At the greengrocer's, Albert is teased for his timidity by the easygoing Sid. Sid's girlfriend Nancy comes in to do some shopping, and the couple shares a tender moment while Albert eats his heart out. The lovers leave, and Albert reflects on his miserable existence under his mother's thumb. The Festival Committee arrives with the news of his selection as May King. Mrs. Herring is thrilled, Albert less so. Mother and son quarrel, to the mocking commentary of the village children.
It is the day of the festival. Sid and Nancy are preparing the banquet tent, and they take the chance to slip some rum into Albert's lemonade glass. Albert is tongue-tied at the feast in his honor, but drinks his lemonade greedily, which Britten satirically illustrates with a quote from Richard Wagner's Tristan und Isolde. Together with his crown of flowers and the gruesome but improving Foxe's The Book of Martyrs, he is awarded twenty-five pounds in prize money.

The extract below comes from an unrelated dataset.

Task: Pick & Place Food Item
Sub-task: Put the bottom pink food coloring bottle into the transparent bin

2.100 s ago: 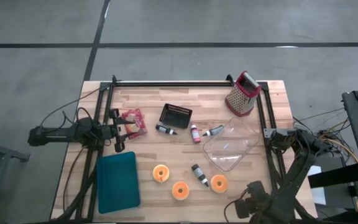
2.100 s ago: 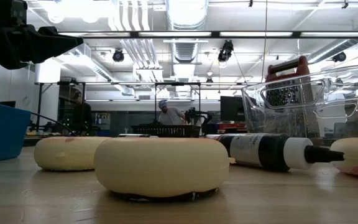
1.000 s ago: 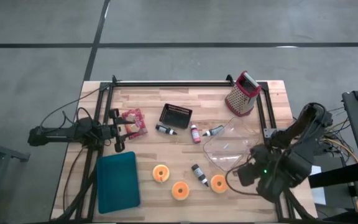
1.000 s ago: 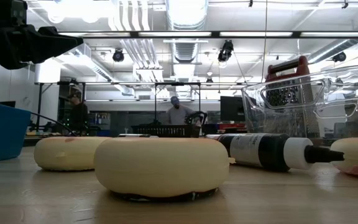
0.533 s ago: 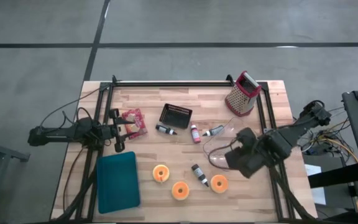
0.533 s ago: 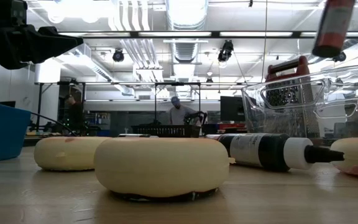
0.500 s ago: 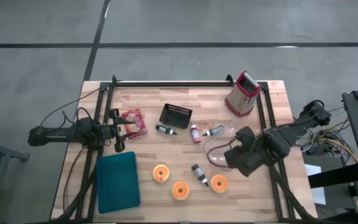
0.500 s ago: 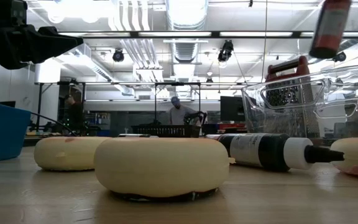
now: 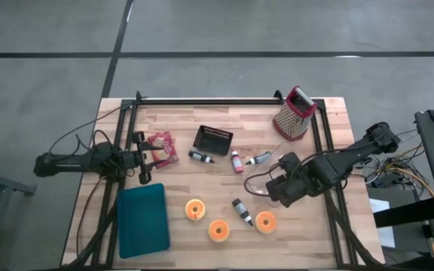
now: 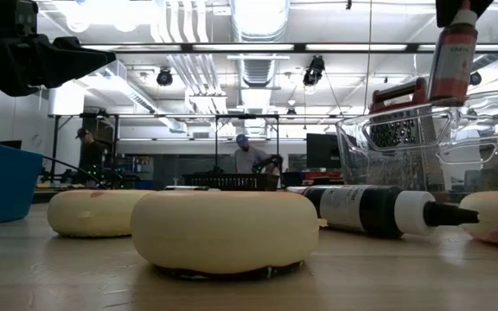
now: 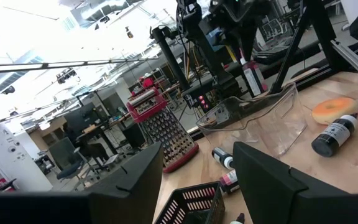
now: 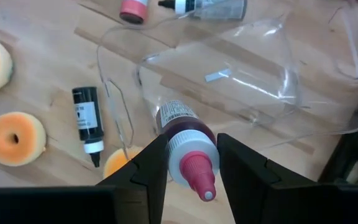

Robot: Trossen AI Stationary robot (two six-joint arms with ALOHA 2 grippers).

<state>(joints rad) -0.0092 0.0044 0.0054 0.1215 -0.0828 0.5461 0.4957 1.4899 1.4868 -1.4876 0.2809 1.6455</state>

That night, Albert arrives home alone, quite drunk. In the street, Sid keeps a date with Nancy, and the two discuss their sympathetic pity for Albert before going off together. This is finally the breaking point for Albert. He takes the prize money and heads out looking for adventure.

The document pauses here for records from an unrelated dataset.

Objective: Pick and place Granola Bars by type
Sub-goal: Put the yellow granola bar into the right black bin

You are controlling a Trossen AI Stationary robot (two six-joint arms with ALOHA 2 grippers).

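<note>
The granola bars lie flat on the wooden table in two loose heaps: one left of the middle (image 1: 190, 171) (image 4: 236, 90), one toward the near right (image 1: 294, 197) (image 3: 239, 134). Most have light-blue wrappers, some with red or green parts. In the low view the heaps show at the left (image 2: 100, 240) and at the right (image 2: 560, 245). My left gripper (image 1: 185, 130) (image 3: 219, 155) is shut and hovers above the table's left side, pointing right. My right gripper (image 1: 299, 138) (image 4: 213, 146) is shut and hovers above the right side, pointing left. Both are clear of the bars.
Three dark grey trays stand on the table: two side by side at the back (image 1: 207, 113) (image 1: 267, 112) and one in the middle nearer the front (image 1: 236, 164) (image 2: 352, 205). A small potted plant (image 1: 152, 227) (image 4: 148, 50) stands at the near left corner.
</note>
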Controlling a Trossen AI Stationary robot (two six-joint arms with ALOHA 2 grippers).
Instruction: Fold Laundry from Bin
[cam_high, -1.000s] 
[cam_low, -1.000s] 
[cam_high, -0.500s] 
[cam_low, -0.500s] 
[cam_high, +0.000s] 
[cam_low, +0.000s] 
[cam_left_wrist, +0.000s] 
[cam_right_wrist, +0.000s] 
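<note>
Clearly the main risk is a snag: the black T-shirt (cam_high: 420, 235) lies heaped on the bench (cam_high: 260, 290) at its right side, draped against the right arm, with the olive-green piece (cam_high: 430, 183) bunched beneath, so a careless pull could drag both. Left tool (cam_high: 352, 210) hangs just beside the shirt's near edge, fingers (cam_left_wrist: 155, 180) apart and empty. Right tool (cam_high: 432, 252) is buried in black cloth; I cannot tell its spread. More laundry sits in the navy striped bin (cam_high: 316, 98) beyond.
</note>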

The next morning Albert has not returned, and the village is in a panic. Superintendent Budd is leading a search, while the guilt-stricken Nancy tends to Mrs. Herring. A boy shouts that a "Big White Something" has been found in a well, and the village worthies file in to break the news en masse that Albert's crown of flowers has been discovered, crushed by a cart. Clearly, he is dead. A lengthy threnody of grief is interrupted by the surprise return of Albert. He thanks the Festival Committee for providing him with the cash for his night out. They, in turn, are outraged by his tale of drunken debauchery, and leave in a huff. Albert finally stands up to his mother, and invites the village kids into the shop to sample some complimentary fruit.